- _What is needed_
Reproduce the entries from their first line up to and including the line with "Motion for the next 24". Leave out everything after it.

- _Supplied entries_
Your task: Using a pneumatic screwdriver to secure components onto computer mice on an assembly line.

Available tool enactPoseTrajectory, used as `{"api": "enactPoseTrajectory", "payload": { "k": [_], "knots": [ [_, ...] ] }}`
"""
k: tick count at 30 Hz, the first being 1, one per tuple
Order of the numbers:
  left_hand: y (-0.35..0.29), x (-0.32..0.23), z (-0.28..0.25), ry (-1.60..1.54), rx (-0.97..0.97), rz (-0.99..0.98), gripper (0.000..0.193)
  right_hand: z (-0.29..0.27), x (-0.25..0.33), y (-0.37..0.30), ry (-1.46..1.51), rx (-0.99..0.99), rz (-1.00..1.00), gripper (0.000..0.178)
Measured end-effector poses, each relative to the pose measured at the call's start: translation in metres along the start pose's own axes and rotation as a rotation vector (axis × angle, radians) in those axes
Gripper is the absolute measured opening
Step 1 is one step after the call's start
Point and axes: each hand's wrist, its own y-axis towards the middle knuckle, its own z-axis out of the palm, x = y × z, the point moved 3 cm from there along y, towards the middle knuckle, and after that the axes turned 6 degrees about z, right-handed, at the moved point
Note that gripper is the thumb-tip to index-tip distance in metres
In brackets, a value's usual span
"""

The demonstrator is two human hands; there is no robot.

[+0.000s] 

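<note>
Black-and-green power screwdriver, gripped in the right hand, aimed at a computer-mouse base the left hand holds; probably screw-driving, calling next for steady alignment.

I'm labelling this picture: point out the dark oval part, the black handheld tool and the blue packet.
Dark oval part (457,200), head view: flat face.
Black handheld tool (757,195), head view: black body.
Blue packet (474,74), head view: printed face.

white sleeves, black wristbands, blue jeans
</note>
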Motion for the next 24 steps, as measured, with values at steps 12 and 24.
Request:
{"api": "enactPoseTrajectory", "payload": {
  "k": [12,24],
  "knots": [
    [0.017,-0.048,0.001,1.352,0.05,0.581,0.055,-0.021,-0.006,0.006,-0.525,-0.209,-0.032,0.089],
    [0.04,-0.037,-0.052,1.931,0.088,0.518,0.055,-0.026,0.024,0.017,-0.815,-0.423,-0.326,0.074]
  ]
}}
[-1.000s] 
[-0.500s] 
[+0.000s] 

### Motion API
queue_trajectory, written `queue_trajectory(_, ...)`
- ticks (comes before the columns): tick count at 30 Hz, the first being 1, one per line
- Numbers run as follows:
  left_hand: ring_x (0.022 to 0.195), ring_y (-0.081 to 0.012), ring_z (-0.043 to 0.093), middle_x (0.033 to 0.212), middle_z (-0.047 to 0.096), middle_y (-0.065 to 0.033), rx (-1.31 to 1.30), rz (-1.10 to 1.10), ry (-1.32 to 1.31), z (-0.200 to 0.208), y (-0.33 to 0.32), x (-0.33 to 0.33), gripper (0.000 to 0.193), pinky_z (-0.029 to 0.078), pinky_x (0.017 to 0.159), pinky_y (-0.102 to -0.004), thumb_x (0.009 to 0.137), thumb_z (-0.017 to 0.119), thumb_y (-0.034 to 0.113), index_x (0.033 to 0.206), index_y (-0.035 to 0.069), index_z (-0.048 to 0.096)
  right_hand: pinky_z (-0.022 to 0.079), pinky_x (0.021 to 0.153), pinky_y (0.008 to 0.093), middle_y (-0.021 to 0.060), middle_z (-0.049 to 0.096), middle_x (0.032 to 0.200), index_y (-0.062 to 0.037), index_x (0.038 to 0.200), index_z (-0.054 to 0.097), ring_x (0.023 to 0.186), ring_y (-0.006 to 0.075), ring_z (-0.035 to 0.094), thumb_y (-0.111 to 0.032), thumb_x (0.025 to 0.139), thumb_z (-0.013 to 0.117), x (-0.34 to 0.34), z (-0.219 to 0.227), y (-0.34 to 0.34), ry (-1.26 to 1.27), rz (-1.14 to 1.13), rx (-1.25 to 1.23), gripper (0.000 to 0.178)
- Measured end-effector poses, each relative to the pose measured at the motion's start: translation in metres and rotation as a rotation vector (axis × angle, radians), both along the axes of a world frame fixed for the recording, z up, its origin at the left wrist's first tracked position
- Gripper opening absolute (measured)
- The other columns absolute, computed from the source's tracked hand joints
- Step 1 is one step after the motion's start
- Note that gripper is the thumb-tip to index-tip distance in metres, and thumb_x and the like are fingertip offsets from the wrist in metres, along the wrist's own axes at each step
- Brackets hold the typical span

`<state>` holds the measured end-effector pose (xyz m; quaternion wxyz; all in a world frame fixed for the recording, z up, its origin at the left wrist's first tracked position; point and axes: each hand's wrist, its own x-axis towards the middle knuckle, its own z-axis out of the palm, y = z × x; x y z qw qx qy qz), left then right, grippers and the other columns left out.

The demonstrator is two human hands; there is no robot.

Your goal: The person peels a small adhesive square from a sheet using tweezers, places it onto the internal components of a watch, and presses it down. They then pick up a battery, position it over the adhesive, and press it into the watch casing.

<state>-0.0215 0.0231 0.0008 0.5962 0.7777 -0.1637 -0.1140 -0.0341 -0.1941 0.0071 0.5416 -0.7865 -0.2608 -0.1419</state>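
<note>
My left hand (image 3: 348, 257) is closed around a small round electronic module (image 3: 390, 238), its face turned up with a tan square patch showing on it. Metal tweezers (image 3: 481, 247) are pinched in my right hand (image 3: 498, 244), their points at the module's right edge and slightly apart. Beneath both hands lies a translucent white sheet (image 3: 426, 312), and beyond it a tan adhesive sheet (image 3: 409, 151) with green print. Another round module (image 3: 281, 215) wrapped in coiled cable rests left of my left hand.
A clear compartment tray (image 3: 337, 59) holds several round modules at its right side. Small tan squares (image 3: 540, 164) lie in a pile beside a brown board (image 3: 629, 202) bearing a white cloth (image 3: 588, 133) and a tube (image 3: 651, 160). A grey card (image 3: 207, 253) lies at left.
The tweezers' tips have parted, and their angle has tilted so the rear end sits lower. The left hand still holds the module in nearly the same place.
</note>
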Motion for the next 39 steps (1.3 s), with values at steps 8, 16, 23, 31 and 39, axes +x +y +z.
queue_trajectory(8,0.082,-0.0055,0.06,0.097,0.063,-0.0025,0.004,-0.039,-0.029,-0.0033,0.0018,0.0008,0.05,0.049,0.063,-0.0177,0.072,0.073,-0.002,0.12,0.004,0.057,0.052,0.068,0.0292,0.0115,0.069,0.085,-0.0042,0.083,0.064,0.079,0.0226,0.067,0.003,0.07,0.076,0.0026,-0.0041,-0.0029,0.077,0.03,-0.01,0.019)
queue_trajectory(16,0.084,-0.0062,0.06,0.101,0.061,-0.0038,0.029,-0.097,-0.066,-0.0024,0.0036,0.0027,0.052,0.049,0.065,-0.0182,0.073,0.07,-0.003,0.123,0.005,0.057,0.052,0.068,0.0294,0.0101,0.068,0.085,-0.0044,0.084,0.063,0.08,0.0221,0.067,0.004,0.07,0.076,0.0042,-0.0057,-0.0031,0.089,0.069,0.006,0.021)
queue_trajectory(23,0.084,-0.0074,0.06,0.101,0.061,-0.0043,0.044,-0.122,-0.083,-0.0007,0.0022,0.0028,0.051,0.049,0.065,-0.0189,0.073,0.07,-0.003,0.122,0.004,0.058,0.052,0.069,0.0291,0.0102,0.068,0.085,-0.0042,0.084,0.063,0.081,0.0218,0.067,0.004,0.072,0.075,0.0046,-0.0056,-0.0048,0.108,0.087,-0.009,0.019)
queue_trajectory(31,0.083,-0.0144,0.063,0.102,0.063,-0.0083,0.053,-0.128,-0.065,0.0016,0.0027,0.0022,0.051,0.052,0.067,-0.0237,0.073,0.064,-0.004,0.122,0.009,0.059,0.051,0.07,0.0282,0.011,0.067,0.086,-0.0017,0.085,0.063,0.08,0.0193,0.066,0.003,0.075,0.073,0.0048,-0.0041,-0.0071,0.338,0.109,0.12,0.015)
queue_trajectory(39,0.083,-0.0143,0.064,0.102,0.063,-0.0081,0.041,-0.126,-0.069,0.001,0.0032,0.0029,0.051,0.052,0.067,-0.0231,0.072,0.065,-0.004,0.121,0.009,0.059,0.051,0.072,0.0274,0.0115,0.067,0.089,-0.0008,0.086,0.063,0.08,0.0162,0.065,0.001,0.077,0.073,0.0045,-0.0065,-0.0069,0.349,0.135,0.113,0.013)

- _Reply to the task_
Your task: Using a pneumatic screwdriver to secure components onto computer mice on an assembly line.

Available tool enactPoseTrajectory, used as `{"api": "enactPoseTrajectory", "payload": { "k": [_], "knots": [ [_, ...] ] }}`
"""
k: tick count at 30 Hz, the first being 1, one per tuple
Order of the numbers:
  left_hand: y (-0.35..0.29), x (-0.32..0.23), z (-0.28..0.25), ry (-1.60..1.54), rx (-0.97..0.97), rz (-0.99..0.98), gripper (0.000..0.193)
  right_hand: z (-0.29..0.27), x (-0.25..0.33), y (-0.37..0.30), ry (-1.46..1.51), rx (-0.99..0.99), rz (-1.00..1.00), gripper (0.000..0.178)
Measured end-effector poses, each relative to the pose measured at the call's start: translation in metres along the start pose's own axes and rotation as a rotation vector (axis × angle, radians) in those axes
Gripper is the absolute measured opening
Step 1 is one step after the call's start
Point and axes: each hand's wrist, its own y-axis towards the middle knuckle, its own z-axis out of the palm, x = y × z, the point moved 3 cm from there along y, towards the middle knuckle, and after that the axes turned 6 degrees about z, right-handed, at the moved point
Note that gripper is the thumb-tip to index-tip distance in metres
In brackets, a value's usual span
"""

The demonstrator is two human hands; there is no robot.

[+0.000s] 

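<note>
Black-and-green power screwdriver, gripped in the right hand, aimed at a computer-mouse base the left hand holds; probably screw-driving, calling next for steady alignment.

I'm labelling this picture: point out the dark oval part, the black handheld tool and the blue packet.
Dark oval part (457,200), head view: flat face.
Black handheld tool (757,195), head view: black body.
Blue packet (474,74), head view: printed face.

white sleeves, black wristbands, blue jeans
</note>
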Motion for the next 24 steps, as measured, with values at steps 12 and 24.

Here the work on this exercise is complete.